Data extracted from a collection:
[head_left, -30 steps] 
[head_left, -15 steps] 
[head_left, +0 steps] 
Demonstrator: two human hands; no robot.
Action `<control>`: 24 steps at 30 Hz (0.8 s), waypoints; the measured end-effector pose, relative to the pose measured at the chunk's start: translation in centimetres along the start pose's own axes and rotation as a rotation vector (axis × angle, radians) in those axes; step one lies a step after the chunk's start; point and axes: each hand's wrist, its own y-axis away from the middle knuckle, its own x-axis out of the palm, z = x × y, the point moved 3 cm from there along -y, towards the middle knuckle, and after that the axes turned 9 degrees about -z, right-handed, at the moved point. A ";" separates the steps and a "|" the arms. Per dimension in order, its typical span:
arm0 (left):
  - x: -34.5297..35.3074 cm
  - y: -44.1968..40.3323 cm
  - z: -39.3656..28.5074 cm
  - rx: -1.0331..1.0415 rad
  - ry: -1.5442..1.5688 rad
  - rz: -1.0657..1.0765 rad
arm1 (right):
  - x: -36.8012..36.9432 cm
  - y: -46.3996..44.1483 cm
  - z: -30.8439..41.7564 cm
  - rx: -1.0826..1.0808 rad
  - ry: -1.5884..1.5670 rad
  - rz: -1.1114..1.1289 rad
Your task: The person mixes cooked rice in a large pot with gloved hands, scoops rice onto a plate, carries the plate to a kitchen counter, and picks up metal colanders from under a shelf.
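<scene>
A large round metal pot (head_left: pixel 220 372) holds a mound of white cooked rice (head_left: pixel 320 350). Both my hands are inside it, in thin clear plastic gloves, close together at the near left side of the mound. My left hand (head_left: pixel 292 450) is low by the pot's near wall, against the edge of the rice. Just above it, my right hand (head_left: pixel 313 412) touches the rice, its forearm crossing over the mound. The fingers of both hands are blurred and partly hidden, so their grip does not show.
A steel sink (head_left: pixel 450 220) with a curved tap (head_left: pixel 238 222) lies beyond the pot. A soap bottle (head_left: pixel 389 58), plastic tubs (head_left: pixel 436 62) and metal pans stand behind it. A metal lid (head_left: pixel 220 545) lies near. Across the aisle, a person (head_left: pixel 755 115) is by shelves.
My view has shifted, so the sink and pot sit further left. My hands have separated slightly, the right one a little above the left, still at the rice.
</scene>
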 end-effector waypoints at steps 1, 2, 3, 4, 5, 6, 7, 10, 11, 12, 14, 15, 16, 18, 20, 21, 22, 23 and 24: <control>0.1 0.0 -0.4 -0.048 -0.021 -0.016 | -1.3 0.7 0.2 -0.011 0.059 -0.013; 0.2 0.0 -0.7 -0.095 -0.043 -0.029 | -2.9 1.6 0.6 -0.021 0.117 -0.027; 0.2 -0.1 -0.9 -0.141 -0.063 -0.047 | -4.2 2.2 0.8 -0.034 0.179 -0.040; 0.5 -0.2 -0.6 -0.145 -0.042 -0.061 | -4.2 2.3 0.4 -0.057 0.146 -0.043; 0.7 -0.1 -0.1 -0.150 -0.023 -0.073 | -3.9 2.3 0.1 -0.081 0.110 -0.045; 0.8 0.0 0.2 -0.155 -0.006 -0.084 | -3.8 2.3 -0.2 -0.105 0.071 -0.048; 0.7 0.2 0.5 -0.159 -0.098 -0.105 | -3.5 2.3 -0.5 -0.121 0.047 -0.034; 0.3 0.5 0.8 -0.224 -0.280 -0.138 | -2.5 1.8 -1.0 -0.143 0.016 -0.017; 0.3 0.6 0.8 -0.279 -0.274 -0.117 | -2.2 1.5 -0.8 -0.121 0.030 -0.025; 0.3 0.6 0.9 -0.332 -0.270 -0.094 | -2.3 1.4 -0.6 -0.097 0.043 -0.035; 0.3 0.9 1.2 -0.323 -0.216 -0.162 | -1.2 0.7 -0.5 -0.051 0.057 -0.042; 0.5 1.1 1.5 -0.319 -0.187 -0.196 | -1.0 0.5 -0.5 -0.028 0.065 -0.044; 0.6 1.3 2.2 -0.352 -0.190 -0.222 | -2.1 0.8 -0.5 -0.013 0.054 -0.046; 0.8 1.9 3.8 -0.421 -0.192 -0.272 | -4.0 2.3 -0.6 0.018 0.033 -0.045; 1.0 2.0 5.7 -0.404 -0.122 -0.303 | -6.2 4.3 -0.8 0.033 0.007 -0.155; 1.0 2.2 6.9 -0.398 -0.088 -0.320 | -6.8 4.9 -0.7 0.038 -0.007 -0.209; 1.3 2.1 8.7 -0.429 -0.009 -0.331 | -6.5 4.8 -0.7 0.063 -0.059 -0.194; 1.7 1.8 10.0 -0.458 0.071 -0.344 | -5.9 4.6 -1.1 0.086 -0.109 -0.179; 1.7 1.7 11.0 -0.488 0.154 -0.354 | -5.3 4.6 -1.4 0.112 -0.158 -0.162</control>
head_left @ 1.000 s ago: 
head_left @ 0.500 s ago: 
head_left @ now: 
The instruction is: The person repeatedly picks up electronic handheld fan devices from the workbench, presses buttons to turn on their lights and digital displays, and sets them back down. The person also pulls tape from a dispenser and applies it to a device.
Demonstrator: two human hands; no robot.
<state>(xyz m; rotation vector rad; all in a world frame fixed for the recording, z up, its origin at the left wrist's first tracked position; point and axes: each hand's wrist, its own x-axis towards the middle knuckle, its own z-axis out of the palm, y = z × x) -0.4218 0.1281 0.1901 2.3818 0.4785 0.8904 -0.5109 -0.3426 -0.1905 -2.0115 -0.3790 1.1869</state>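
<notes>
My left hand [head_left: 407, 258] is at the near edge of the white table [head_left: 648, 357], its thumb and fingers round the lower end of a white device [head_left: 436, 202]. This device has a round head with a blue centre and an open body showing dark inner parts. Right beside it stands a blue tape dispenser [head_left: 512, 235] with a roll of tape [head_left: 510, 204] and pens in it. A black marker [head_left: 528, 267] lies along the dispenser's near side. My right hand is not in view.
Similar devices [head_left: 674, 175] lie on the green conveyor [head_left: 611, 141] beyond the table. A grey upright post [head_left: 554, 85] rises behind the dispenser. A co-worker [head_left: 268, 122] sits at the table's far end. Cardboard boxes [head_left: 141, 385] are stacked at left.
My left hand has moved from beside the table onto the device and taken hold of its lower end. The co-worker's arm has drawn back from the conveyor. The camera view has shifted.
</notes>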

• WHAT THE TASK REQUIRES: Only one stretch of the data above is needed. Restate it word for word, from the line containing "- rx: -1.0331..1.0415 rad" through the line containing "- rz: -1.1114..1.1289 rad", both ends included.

• EXERCISE OUTPUT:
  - rx: -1.0331..1.0415 rad
  - ry: -1.5442..1.5688 rad
  - rz: -1.0657..1.0765 rad
arm1 (right):
  - x: -36.8012..36.9432 cm
  - y: -46.3996..44.1483 cm
  - z: -30.8439..41.7564 cm
  - rx: -1.0826..1.0808 rad
  - ry: -1.5884..1.5670 rad
  - rz: -1.1114..1.1289 rad

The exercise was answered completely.